(Beginning of Source data)
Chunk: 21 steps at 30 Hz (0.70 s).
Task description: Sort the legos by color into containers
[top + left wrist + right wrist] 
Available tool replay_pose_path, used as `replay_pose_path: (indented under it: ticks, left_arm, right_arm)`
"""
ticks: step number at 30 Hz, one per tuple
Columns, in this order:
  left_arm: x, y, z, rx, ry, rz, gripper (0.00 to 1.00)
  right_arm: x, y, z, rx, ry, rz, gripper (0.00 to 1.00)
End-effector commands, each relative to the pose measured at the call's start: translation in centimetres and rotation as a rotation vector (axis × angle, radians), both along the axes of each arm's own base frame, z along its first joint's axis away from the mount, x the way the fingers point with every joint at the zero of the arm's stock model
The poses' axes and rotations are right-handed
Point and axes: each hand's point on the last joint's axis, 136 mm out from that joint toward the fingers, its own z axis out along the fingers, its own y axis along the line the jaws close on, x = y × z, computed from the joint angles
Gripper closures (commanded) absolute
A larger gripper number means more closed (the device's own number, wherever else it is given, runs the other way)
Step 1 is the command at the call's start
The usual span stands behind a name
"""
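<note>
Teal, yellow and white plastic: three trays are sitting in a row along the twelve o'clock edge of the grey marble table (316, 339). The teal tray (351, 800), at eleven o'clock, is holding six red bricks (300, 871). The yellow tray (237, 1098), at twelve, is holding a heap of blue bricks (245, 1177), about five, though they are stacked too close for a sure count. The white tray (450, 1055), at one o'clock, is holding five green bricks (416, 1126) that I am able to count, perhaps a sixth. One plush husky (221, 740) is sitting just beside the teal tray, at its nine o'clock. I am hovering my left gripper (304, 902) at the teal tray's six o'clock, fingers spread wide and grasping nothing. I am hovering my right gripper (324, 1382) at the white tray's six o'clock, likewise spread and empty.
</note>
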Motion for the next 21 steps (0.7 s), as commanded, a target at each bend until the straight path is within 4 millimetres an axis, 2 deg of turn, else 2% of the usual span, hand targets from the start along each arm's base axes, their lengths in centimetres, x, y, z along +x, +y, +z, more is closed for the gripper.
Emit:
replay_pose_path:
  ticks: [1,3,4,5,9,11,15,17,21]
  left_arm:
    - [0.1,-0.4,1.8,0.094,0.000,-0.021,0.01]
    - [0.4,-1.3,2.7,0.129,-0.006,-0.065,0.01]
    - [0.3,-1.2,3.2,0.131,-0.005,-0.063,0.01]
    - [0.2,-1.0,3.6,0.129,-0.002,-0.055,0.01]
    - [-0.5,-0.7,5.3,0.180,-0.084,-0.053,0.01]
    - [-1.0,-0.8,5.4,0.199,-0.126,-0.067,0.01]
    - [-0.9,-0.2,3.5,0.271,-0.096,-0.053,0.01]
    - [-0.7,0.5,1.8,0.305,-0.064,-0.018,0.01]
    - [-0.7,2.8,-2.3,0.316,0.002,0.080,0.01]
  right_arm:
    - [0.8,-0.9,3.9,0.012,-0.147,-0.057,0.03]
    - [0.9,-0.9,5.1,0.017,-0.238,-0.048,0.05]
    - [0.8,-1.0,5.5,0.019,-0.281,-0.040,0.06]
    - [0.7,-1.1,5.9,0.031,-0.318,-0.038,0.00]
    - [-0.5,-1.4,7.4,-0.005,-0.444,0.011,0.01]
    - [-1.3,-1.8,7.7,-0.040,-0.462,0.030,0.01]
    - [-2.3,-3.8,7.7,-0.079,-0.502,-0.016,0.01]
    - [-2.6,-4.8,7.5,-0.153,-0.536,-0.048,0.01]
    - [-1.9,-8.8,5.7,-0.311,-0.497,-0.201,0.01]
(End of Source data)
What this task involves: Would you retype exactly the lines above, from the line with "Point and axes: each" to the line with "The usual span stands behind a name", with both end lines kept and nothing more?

Output of the exercise:
Point and axes: each hand's point on the last joint's axis, 136 mm out from that joint toward the fingers, its own z axis out along the fingers, its own y axis along the line the jaws close on, x = y × z, computed from the joint angles
Gripper closures (commanded) absolute
A larger gripper number means more closed (the device's own number, wherever else it is given, runs the other way)
Step 1 is the command at the call's start
The usual span stands behind a name

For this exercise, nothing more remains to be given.